In summary, we showed that AD-MSCs are effective in hypertrophic scar treatment due to the reduction of scar weight and the promotion of collagen fiber remodeling and rearrangement. AD-MSCs inhibited the proliferation and migration of HSFs and promoted apoptosis. This was because they inhibited Nrf2 expression, leading to a reduction in antioxidant enzymes and an accumulation of ROS.

5. Conclusions

Our experiments revealed the therapeutic effects of AD-MSCs on hypertrophic scars and found that AD-MSCs inhibit the biological activity of HSFs.

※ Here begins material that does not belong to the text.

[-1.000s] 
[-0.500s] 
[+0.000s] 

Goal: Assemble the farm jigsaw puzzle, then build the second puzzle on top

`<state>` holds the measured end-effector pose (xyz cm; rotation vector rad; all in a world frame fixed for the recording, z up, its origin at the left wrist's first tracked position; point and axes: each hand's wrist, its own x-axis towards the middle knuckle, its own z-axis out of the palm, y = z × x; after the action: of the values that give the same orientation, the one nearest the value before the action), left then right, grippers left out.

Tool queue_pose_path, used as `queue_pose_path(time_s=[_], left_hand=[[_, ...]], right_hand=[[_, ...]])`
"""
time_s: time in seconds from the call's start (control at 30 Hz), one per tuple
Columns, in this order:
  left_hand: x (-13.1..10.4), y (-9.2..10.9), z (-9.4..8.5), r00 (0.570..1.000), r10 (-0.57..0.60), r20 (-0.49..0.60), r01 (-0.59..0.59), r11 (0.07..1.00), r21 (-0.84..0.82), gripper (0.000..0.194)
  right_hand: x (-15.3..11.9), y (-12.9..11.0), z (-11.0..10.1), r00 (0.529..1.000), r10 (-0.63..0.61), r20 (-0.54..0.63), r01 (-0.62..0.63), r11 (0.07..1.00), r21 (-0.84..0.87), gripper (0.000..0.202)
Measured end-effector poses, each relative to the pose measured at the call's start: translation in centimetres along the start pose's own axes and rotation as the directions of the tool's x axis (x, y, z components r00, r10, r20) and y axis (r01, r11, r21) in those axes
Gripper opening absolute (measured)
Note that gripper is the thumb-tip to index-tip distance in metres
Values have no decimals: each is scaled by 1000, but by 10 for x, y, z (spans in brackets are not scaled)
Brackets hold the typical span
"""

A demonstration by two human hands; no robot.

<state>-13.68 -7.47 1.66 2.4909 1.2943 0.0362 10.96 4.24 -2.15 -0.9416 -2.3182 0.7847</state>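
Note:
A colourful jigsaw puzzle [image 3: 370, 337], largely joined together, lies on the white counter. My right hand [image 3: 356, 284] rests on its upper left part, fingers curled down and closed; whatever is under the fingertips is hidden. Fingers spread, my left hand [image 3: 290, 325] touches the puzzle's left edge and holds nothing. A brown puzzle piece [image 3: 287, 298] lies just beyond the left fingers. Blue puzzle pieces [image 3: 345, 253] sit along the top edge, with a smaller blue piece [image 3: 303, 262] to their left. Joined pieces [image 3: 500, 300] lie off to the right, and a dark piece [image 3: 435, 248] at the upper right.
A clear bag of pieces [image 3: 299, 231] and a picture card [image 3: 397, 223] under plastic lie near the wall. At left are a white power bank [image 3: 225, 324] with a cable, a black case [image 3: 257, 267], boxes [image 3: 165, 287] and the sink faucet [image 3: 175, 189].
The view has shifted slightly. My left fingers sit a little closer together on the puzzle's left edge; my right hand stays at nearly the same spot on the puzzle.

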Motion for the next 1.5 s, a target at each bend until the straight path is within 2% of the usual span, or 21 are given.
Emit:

More importantly, AD-MSCs could downregulate the expression of Nrf2 in HSFs, resulting in a reduction in the expression of antioxidant enzymes and an accumulation of intracellular ROS, eventually activating the apoptosis program. We suspected that the downregulation of Nrf2 played an essential role in mediating AD-MSC-induced HSF apoptosis and antiproliferation effects. This pathway may act as a critical contributor to the mechanism of the antifibrotic effect of AD-MSCs.